The children were allegedly forcibly converted to Islam and had their Christian names legally changed to Muslim ones. They believe the children, once fully brainwashed at the madrassa, were "destined for suicide squads" for use in jihad, ICC said.
First reports about Christian children being trafficked to madrassas emerged in July last year when the first 10 were rescued that same month, Christians said.

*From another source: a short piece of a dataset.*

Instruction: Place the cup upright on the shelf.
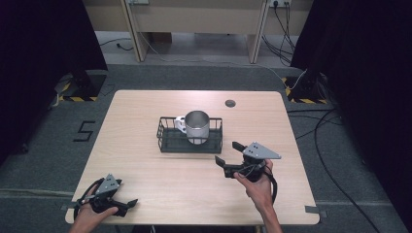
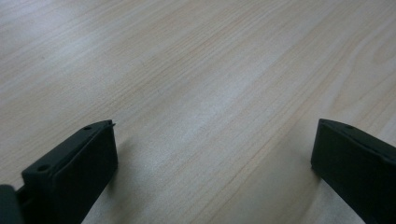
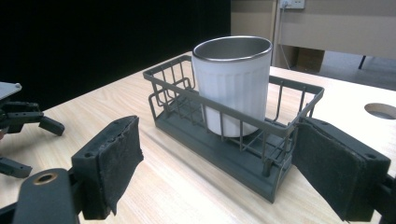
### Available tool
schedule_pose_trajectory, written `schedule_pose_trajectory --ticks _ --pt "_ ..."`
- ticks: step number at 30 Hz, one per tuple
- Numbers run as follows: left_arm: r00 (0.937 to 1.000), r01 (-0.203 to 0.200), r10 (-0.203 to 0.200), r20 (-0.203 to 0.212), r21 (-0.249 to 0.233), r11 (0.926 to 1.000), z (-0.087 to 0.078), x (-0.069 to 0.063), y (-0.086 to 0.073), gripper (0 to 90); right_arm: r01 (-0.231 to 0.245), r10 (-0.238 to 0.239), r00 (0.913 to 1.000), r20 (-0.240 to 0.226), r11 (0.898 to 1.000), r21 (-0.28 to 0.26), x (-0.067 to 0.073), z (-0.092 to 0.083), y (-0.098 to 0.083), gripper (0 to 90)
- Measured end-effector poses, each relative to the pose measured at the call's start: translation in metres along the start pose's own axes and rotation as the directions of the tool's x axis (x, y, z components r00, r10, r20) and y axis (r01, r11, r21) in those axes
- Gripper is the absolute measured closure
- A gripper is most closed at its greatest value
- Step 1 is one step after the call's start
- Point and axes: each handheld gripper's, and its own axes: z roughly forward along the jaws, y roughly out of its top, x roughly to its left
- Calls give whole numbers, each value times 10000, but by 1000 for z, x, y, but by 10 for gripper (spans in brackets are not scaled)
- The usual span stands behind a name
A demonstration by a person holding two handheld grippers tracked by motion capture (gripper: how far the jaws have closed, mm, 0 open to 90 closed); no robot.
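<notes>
A dark wire basket (image 1: 167, 141) stands at the middle of the wooden table (image 1: 145, 170). Inside it a white mug (image 1: 197, 126) with a metal inner wall stands upright, its handle toward the left. My right gripper (image 1: 227, 152) is open just right of and nearer than the basket, with nothing between its jaws. In the right gripper view the basket (image 3: 224, 154) and mug (image 3: 233, 84) sit just ahead of the right gripper (image 3: 218, 123). My left gripper (image 1: 125, 193) rests open near the front left corner. The left gripper (image 2: 217, 123) has bare wood between its jaws.
A round cable hole (image 1: 230, 103) lies in the table behind the basket, also the cable hole (image 3: 380, 110) at far right. Black curtains flank the table, and cables (image 1: 335, 170) trail on the grey floor to the right. Wooden furniture legs (image 1: 133, 29) stand beyond the table.
</notes>
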Motion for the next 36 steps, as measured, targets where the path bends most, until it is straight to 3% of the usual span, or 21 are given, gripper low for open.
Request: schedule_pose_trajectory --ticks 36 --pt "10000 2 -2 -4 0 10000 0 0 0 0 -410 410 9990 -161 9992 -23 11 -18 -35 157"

The children were allegedly forced to study verses from the Koran, deemed a holy book by Muslims, and Muslim prayers, pray five times a day, and learn Arabic.
If they refused, they were allegedly beaten with live electric wires or rods, underfed, locked in small closets, and verbally abused. "I was beaten many, many times because I didn't want to pray," a rescued boy reportedly said.
Churches in Bangladesh say some 300 Christian children have been abducted and forcibly converted to Islam recently and that many
still need to be rescued.
ICC Regional Manager for Asia, Corey Bailey, warned that it is "highly likely" that these children will be "brainwashed and used in jihad."
Bailey said this poses "grave danger" not only to the country of Bangladesh, but to the world. "The perpetrators of this crime, both the trafficker and the madrassa leaders who buy the children, must be held accountable for their actions to the full extent of Bangladeshi law," the ICC official added.
Churches in Bangladesh say some 300 Christian children have been abducted and forcibly converted to Islam recently, and that many
still need to be rescued.
Rights activists say the abductions are part of a wider campaign by Muslim militants, who have accused Christian missionaries of "proselytizing" and "forcibly converting" others to create a Christian majority in the area.
Evangelical Christians say it is impossible to "forcibly convert" people as the Bible makes clear that faith in Jesus Christ is a free personal choice.
Devoted Christians comprise less than one percent of the country's mainly Muslim population of over 161 million people, according to official estimates.